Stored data
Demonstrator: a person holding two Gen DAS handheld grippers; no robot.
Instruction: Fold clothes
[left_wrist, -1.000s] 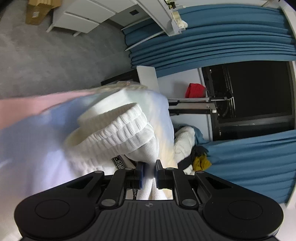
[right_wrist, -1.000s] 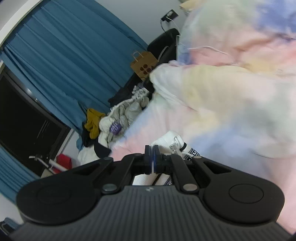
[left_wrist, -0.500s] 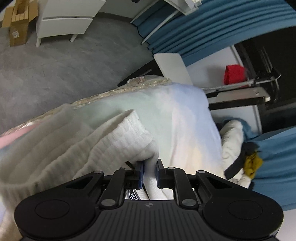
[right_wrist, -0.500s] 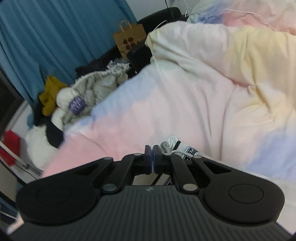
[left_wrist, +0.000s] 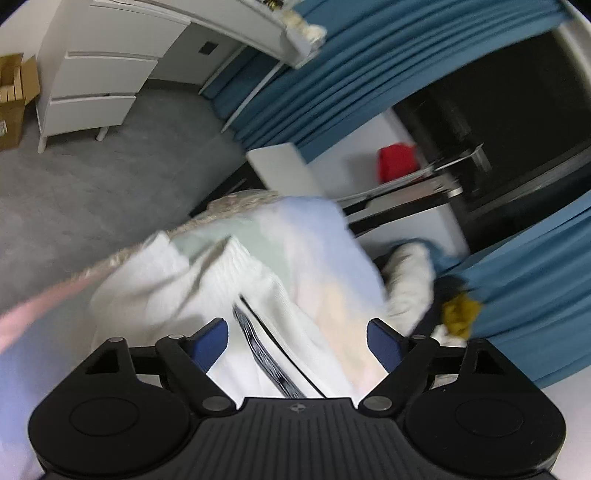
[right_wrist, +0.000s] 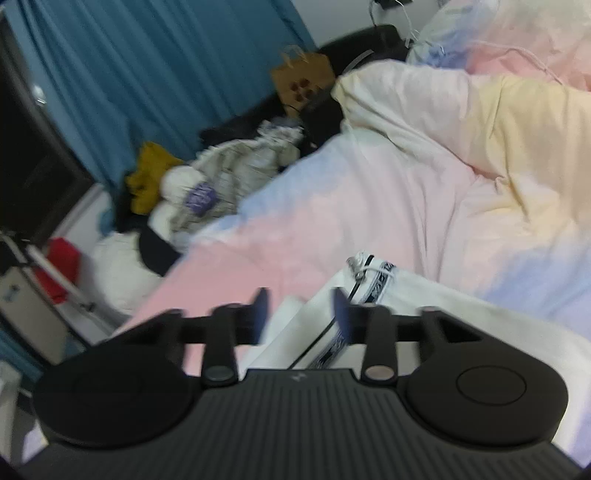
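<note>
Across the pastel bed we judge the white garment soft and light, best pinched at its ribbed hem, with jaws of the left gripper and right gripper both spread, holding nothing.

Both pictures are blurry. The white garment is partly hidden behind the black body of the left gripper, so its near end cannot be seen. The cardboard box is cut off at the left edge. The far pile of clothes is too smeared to tell piece from piece.
</note>
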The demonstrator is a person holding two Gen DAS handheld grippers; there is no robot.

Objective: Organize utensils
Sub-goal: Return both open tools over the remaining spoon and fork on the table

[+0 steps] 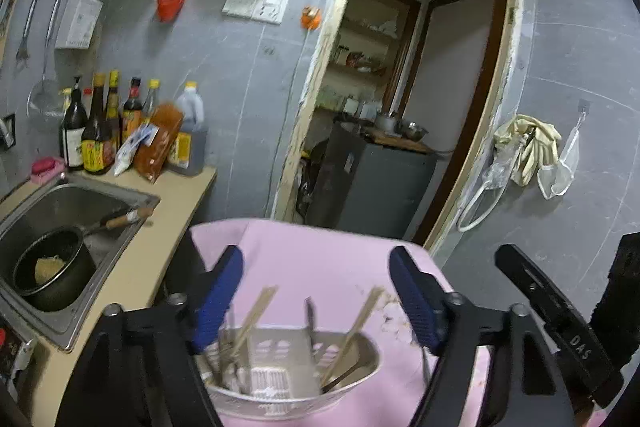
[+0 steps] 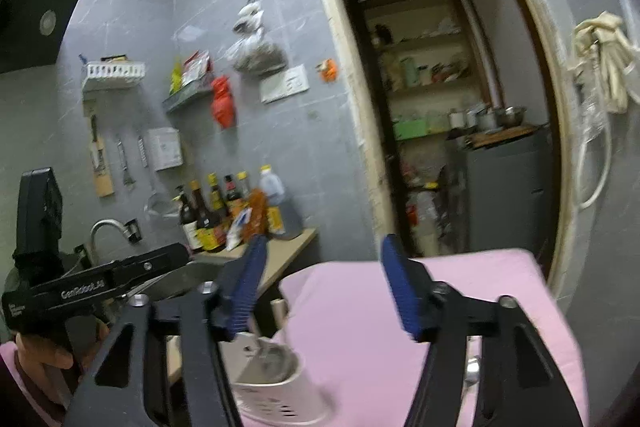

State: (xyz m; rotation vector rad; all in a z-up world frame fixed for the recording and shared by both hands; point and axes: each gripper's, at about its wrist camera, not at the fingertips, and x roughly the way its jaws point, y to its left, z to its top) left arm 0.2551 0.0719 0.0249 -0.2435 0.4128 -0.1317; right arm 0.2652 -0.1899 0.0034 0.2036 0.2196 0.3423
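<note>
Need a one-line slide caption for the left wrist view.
Open left gripper above a white slotted plastic utensil holder with wooden chopsticks on a pink tablecloth.

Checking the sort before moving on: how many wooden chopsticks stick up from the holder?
2. One chopstick leans in the left compartment of the utensil holder; the other chopstick leans in the right. More may lie hidden inside.

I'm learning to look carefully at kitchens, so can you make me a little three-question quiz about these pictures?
1. True or false: the utensil holder stands on a pink cloth.
2. What sticks up out of the holder? A) chopsticks B) carrots C) pencils
3. Fill in: the black pot sits in the ____.

Key: 1 true. 2 A. 3 sink. Bonus: both the left gripper and right gripper are open, holding nothing.
</note>
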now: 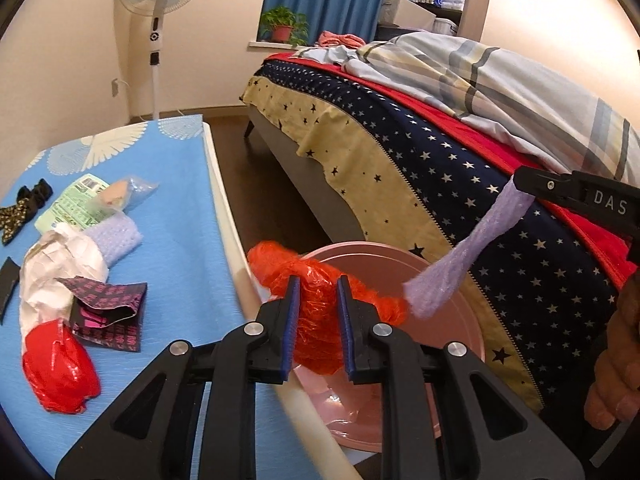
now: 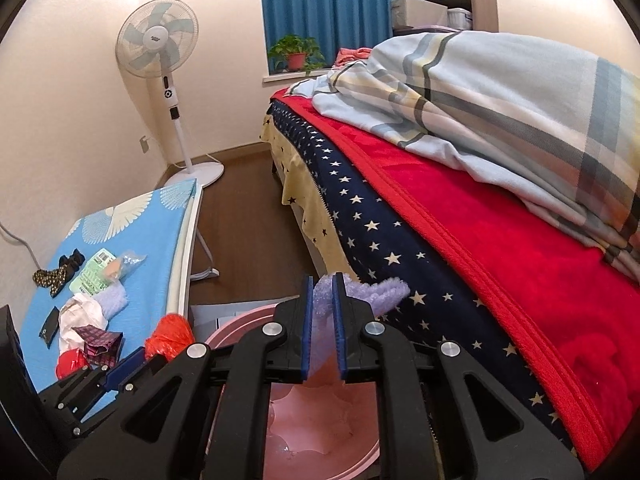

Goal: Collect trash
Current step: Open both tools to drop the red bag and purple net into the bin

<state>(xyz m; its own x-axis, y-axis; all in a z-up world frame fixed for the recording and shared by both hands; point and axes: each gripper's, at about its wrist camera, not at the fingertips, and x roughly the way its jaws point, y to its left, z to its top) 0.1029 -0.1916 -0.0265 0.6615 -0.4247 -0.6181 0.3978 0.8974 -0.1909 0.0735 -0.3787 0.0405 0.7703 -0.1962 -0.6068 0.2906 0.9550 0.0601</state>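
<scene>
My left gripper (image 1: 318, 284) is shut on a crumpled orange plastic bag (image 1: 316, 316) and holds it over the pink bin (image 1: 460, 308) beside the table's edge. My right gripper (image 2: 323, 284) is shut on a strip of purple foam wrap (image 2: 372, 294), held above the same pink bin (image 2: 320, 432); the strip also shows hanging in the left wrist view (image 1: 460, 260). More trash lies on the blue table (image 1: 180, 208): a red bag (image 1: 60, 368), white crumpled paper (image 1: 60, 264), a dark pink-patterned wrapper (image 1: 108, 312), another purple foam piece (image 1: 116, 236) and a green packet (image 1: 76, 204).
A bed (image 1: 420, 160) with star-patterned sheets, a red blanket and a plaid duvet stands close on the right of the bin. A standing fan (image 1: 160, 20) is at the far wall. Black ribbon items (image 1: 24, 204) lie at the table's left.
</scene>
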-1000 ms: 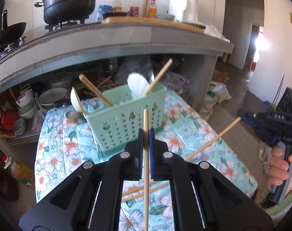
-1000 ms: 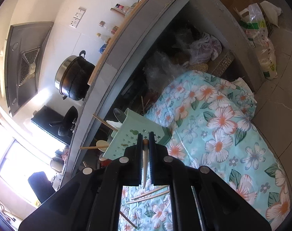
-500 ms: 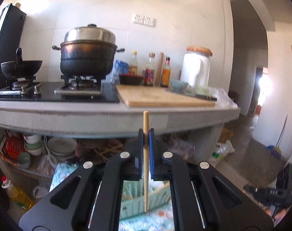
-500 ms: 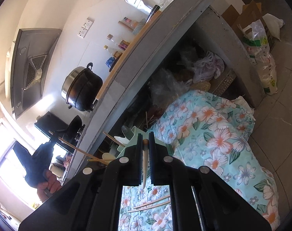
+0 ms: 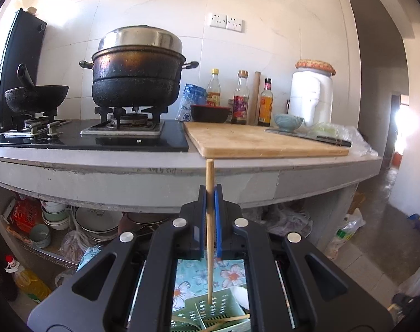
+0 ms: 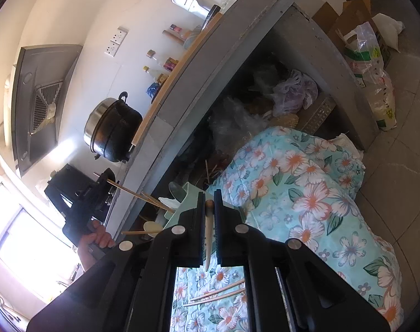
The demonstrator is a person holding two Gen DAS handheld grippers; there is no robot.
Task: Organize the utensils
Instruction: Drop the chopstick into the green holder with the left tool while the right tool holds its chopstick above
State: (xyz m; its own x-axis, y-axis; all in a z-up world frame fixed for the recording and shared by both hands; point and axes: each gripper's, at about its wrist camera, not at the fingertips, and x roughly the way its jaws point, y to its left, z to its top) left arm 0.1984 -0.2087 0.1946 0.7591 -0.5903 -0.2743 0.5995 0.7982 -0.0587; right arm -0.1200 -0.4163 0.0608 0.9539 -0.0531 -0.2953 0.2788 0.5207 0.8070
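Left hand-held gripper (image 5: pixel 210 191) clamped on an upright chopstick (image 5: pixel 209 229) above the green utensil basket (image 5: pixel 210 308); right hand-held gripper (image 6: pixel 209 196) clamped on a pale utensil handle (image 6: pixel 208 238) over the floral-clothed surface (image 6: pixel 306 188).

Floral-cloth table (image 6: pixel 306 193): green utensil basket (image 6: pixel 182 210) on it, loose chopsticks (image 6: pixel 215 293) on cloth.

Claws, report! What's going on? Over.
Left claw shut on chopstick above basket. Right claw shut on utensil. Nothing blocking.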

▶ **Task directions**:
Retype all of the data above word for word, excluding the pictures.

▶ **Exercise answer**:
Demonstrator: a person holding two Gen DAS handheld grippers; no robot.
Instruction: Fold clothes
[left_wrist, -1.000s] 
[right_wrist, -1.000s] 
[left_wrist, -0.500s] 
[right_wrist, -0.500s] 
[left_wrist, +0.000s] 
[right_wrist, +0.000s] 
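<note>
Across the pastel bed we judge the white garment soft and light, best pinched at its ribbed hem, with jaws of the left gripper and right gripper both spread, holding nothing.

Both pictures are blurry. The white garment is partly hidden behind the black body of the left gripper, so its near end cannot be seen. The cardboard box is cut off at the left edge. The far pile of clothes is too smeared to tell piece from piece.
</note>
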The demonstrator is a person holding two Gen DAS handheld grippers; there is no robot.

Objective: Organize utensils
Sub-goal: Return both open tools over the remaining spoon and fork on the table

[+0 steps] 
[+0 steps] 

State: (xyz m; rotation vector rad; all in a z-up world frame fixed for the recording and shared by both hands; point and axes: each gripper's, at about its wrist camera, not at the fingertips, and x roughly the way its jaws point, y to its left, z to its top) left arm 0.2551 0.0719 0.0249 -0.2435 0.4128 -0.1317; right arm 0.2652 -0.1899 0.0034 0.2036 0.2196 0.3423
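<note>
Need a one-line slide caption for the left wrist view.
Open left gripper above a white slotted plastic utensil holder with wooden chopsticks on a pink tablecloth.

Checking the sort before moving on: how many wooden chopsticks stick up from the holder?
2. One chopstick leans in the left compartment of the utensil holder; the other chopstick leans in the right. More may lie hidden inside.

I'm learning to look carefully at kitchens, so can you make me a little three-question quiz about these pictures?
1. True or false: the utensil holder stands on a pink cloth.
2. What sticks up out of the holder? A) chopsticks B) carrots C) pencils
3. Fill in: the black pot sits in the ____.

Key: 1 true. 2 A. 3 sink. Bonus: both the left gripper and right gripper are open, holding nothing.
</note>
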now: 
now: 

Goal: Collect trash
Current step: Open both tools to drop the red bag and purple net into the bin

<state>(xyz m; its own x-axis, y-axis; all in a z-up world frame fixed for the recording and shared by both hands; point and axes: each gripper's, at about its wrist camera, not at the fingertips, and x roughly the way its jaws point, y to its left, z to its top) 0.1029 -0.1916 -0.0265 0.6615 -0.4247 -0.6181 0.3978 0.8974 -0.1909 0.0735 -0.3787 0.0405 0.7703 -0.1962 -0.6068 0.2906 0.9550 0.0601</state>
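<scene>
My left gripper (image 1: 318, 284) is shut on a crumpled orange plastic bag (image 1: 316, 316) and holds it over the pink bin (image 1: 460, 308) beside the table's edge. My right gripper (image 2: 323, 284) is shut on a strip of purple foam wrap (image 2: 372, 294), held above the same pink bin (image 2: 320, 432); the strip also shows hanging in the left wrist view (image 1: 460, 260). More trash lies on the blue table (image 1: 180, 208): a red bag (image 1: 60, 368), white crumpled paper (image 1: 60, 264), a dark pink-patterned wrapper (image 1: 108, 312), another purple foam piece (image 1: 116, 236) and a green packet (image 1: 76, 204).
A bed (image 1: 420, 160) with star-patterned sheets, a red blanket and a plaid duvet stands close on the right of the bin. A standing fan (image 1: 160, 20) is at the far wall. Black ribbon items (image 1: 24, 204) lie at the table's left.
</scene>
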-1000 ms: 
-1000 ms: 
-500 ms: 
-500 ms: 
+0 ms: 
+0 ms: 
The demonstrator is a person holding two Gen DAS handheld grippers; there is no robot.
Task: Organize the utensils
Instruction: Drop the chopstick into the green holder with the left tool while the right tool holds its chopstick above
State: (xyz m; its own x-axis, y-axis; all in a z-up world frame fixed for the recording and shared by both hands; point and axes: each gripper's, at about its wrist camera, not at the fingertips, and x roughly the way its jaws point, y to its left, z to its top) left arm 0.1984 -0.2087 0.1946 0.7591 -0.5903 -0.2743 0.5995 0.7982 -0.0587; right arm -0.1200 -0.4163 0.0608 0.9539 -0.0531 -0.2953 0.2788 0.5207 0.8070
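Left hand-held gripper (image 5: pixel 210 191) clamped on an upright chopstick (image 5: pixel 209 229) above the green utensil basket (image 5: pixel 210 308); right hand-held gripper (image 6: pixel 209 196) clamped on a pale utensil handle (image 6: pixel 208 238) over the floral-clothed surface (image 6: pixel 306 188).

Floral-cloth table (image 6: pixel 306 193): green utensil basket (image 6: pixel 182 210) on it, loose chopsticks (image 6: pixel 215 293) on cloth.

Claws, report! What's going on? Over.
Left claw shut on chopstick above basket. Right claw shut on utensil. Nothing blocking.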

Nothing else belongs to this answer.